The Book of Blam
- 2000 edition
- Author: Aleksandar Tišma
- Language: Serbo-Croatian
- Publication date: 1972

= The Book of Blam =

Novel about Novi Sad Raids

The Book of Blam (Књига о Бламу, Knjiga o Blamu) is a semi-autobiographical novel by Aleksandar Tišma, first published in Serbo-Croatian in 1972. It was republished by New York Review Books in 2016 in its classics series, with an introduction by Charles Simic. It is one in a trilogy of books by Tišma about life in Novi Sad in the 1940s, a city made infamous as the location for summary executions during World War Two, and what is now the second largest city in Serbia. The other books in the trilogy are Kapo and The Use of Man. The Book of Blam can be considered as belonging to the literature of the Holocaust. It can also be considered as a portrayal of Survivor Guilt. On first publication, it was met with acclaim in France and Germany. It has been translated into 17 languages.

== Plot ==
The work centres on its middle-aged protagonist, Miroslav Blam, who recounts in detail his childhood and his experiences before, during and after the infamous raid by Hungarian forces on Jews and Serbs at Novi Sad, in the former Yugoslavia, in 1942. The raid led to the summary execution of some 1,400 people, including Blam's own family members. The description of the raid itself is most prominently featured in the eleventh of the work's fifteen chapters.

Blam’s family history, the various business occupants of Jew Street before the war, Blam’s professional life both before and during the war, and love letters sent to him after the war each receive extended treatment in the novel.

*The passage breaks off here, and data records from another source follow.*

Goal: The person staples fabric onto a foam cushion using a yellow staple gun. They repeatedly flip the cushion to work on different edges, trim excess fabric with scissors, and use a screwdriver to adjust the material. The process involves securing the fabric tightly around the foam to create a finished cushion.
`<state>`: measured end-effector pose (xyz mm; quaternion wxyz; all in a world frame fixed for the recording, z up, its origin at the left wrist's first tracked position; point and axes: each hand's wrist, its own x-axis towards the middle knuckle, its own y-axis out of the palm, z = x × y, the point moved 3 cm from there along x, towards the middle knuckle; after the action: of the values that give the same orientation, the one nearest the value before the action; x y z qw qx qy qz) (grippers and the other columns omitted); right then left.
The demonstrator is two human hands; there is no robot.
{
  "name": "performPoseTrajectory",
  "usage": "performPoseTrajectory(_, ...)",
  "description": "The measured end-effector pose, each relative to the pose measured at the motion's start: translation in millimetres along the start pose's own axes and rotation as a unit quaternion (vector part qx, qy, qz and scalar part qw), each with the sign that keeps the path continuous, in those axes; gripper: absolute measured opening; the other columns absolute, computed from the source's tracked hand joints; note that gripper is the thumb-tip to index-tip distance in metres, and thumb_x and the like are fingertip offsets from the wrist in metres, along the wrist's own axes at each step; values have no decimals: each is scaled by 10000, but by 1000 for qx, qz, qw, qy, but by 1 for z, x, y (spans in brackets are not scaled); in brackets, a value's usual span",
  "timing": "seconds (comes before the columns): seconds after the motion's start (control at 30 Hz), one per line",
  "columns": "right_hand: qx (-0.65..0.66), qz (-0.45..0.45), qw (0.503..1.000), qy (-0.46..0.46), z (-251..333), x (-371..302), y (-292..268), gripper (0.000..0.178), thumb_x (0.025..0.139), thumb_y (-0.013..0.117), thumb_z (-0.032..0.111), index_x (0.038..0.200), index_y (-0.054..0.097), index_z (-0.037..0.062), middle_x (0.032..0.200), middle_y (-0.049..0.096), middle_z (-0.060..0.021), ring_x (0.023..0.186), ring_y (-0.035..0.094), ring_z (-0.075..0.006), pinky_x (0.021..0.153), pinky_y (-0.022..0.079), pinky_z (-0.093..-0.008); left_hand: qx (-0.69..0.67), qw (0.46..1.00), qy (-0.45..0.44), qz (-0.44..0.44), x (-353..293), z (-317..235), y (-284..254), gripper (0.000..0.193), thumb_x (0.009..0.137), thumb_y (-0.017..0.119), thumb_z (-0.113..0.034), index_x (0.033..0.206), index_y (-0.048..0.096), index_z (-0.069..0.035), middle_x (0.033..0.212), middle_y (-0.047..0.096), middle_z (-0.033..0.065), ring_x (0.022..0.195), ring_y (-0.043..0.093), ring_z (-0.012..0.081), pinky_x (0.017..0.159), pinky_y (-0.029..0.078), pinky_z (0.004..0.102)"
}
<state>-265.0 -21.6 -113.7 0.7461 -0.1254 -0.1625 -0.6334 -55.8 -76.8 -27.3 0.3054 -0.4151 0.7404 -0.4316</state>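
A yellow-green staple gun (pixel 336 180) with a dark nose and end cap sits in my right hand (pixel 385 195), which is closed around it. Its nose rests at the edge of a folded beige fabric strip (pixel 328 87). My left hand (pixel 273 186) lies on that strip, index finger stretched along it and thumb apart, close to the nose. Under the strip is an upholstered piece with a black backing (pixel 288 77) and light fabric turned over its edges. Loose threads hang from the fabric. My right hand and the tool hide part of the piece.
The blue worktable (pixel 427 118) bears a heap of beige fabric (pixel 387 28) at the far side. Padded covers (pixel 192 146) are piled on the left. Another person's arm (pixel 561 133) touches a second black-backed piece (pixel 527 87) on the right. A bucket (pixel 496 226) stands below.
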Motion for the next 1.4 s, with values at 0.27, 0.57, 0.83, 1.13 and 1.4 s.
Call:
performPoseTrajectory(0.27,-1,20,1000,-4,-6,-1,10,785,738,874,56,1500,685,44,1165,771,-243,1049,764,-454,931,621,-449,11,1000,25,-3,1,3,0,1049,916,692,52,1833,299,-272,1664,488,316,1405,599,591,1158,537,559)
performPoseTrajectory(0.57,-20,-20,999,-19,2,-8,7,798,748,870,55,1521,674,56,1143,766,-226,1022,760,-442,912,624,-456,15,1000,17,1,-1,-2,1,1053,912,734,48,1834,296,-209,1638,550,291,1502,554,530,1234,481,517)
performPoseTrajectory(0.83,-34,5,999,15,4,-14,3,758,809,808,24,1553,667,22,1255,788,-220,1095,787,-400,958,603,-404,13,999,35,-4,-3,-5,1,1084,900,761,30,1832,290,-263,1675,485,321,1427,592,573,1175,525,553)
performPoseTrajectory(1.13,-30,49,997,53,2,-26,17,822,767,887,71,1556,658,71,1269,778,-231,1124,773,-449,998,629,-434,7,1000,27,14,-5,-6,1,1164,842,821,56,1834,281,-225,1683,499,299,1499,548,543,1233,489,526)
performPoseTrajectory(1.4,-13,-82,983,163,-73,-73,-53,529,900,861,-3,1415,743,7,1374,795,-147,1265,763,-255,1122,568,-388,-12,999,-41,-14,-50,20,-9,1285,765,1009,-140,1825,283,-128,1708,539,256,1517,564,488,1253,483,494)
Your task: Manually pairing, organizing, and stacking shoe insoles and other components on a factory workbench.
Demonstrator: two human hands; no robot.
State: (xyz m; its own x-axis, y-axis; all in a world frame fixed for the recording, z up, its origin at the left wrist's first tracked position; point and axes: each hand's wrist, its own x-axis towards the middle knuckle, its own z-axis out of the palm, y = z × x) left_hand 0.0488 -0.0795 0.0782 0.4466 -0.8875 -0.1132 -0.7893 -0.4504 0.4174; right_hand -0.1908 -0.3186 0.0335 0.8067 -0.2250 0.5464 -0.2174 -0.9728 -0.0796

Blam’s romantic relationship with his cousin Lili Ehrlich, whom Blam impregnates, his courting and unfaithful marriage to Janja and the death of his sister Estera, a resistance fighter, in a battle with Hungarian gendarmes are also featured prominently in the book.

== Theme ==
Blam is a convert to Christianity by virtue of his marrying Janja, a non-Jew, which is the reason he is able to avoid persecution, and his feelings of guilt as a survivor—as most of his family perish during the war—is a theme in the book as noted by S. Hargrave. Blam is one of the few Jewish survivors of the Novi Sad raids.